傅遙嘆了口氣,從隨身的荷包中,掏出了一枚小巧的羊脂玉墜子。
“這是啞姨臨終前送我的,我一直都帶在身上。雖然不敢肯定,但從啞姨教我梳的那些髮式來看,啞姨很可能是京都人士。我如今也算是帶着她回家了。”
“奴婢不解。”楚莘盯着傅遙手中的玉墜問,“像那樣的美人,怎麼會流落到邊關爲營妓。”
“是啊,我原本也好奇。可想着人間世事難料,當初誰又能想到,我輔國公府會被污以謀逆的罪名,滅族抄家呢。”
楚莘遲疑,“姑娘,奴婢是不是叫您想起傷心事了?”
“哪有,我只是有些想念故人了。”傅遙答,和煦的目光中,夾雜着幾分傷感,“從前在永安坊,對我最好的就是坊長夫人了,可她走時,我卻沒有機會送她最後一程。
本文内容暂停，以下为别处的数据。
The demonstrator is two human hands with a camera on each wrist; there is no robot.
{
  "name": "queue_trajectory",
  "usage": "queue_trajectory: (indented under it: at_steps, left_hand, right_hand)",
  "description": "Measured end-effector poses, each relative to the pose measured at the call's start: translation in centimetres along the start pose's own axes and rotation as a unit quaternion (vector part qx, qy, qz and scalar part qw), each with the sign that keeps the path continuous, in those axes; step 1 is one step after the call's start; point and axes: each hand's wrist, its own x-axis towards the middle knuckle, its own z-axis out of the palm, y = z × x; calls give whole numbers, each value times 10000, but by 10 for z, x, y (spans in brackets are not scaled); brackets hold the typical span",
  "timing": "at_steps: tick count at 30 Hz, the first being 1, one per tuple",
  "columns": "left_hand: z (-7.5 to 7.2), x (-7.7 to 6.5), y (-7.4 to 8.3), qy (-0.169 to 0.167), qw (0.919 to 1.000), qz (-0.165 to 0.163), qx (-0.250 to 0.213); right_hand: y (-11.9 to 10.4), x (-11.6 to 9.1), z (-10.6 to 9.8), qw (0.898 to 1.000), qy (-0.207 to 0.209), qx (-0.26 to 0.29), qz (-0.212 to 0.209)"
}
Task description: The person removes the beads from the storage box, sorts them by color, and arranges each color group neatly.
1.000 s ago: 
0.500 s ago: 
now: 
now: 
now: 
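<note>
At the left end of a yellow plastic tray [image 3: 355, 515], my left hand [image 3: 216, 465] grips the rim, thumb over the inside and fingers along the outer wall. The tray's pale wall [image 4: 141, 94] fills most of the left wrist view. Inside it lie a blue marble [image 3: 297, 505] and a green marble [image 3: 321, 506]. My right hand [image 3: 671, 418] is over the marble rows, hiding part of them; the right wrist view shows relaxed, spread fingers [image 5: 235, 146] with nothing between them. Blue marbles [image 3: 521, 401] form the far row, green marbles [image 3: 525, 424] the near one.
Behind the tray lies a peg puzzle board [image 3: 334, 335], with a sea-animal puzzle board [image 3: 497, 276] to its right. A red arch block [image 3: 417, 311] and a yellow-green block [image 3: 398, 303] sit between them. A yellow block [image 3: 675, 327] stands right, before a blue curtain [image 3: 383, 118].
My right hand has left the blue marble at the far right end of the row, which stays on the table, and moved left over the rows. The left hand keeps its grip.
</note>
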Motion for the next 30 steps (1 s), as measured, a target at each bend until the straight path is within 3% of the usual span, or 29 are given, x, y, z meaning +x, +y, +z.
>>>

”
在望着窗外,稍稍靜默了片刻之後,傅遙才轉頭望向楚莘說:“眼下時辰還早,楚莘你陪我去放盞河燈,祭奠故人吧。”
楚莘點頭,兩人也沒囉嗦,便離開雅間,下了樓。
這會兒,街上趕來賞燈的人已經不少了。
遊人們成羣結伴,笑語盈盈,周圍瀰漫着濃濃的過節氣氛。
但人一多,就意味着危險也多。
楚莘深深明白這一點,不斷提醒自己,要打起十二萬分的精神護衛傅遙安泰。
眼下,在淳河邊放河燈的人還不多。
傅遙便向售賣河燈的攤主買了兩盞河燈,一盞是爲祭奠坊長夫人,另一盞是爲祭奠啞姨葉氏的。
傅遙還一併向攤主借了紙筆,把想對兩位長輩說的話,都一筆一畫,工工整整的寫了下來。
儘管周圍人聲鼎沸,熱鬧非凡,但傅遙卻未受所擾,反而寫着寫着就覺的有些鼻酸眼熱。
寫完之後,靜靜的在河邊站了許久,心情才勉強平復下來。
“姑娘,您打算先放哪隻河燈?”楚莘問。
傅遙思量着說:“坊長夫人比啞姨年長,就先放夫人這盞吧。”
楚莘點頭,便陪着傅遙來到河岸邊上,一少人之處。
傅遙俯身蹲下,在雙手合十,默默的唸叨了幾句什麼以後,纔將祭給坊長夫人的河燈輕輕的放入河水中。
河水冰冷,才沾到手上一點兒,就覺得寒涼刺骨,也瞬間把人凍精神了不少。
傅遙目送那隻河燈順流飄遠,這才捧起那盞要祭奠啞姨葉氏的河燈。
在捏着葉氏贈給她的玉墜子唸叨了幾句之後,傅遙便將河燈放下了河。
誰知,河燈才飄出去沒多遠,就與上流飄下來的一盞河燈撞在了一起。
兩盞河燈被燈上的蠟燭引燃,瞬間燃燒起來。
傅遙有些懵,這好好的,兩盞河燈怎麼就會撞到一塊兒,還燒了起來。
她可從未碰上過這種情況。
儘管傅遙不太信鬼神之說,但趕在上元佳節,發生這樣的事,還是難免叫人覺得晦氣。
也不知眼前這種情況,究竟算是太巧了,還是太不巧了。
這廂,傅遙瞧着河中央兩隻燃燒的河燈正着急,就見從上游不遠處急匆匆的跑來兩個人。
瞧兩人頗爲焦急的模樣,應該就是另一隻河燈的主人無疑了。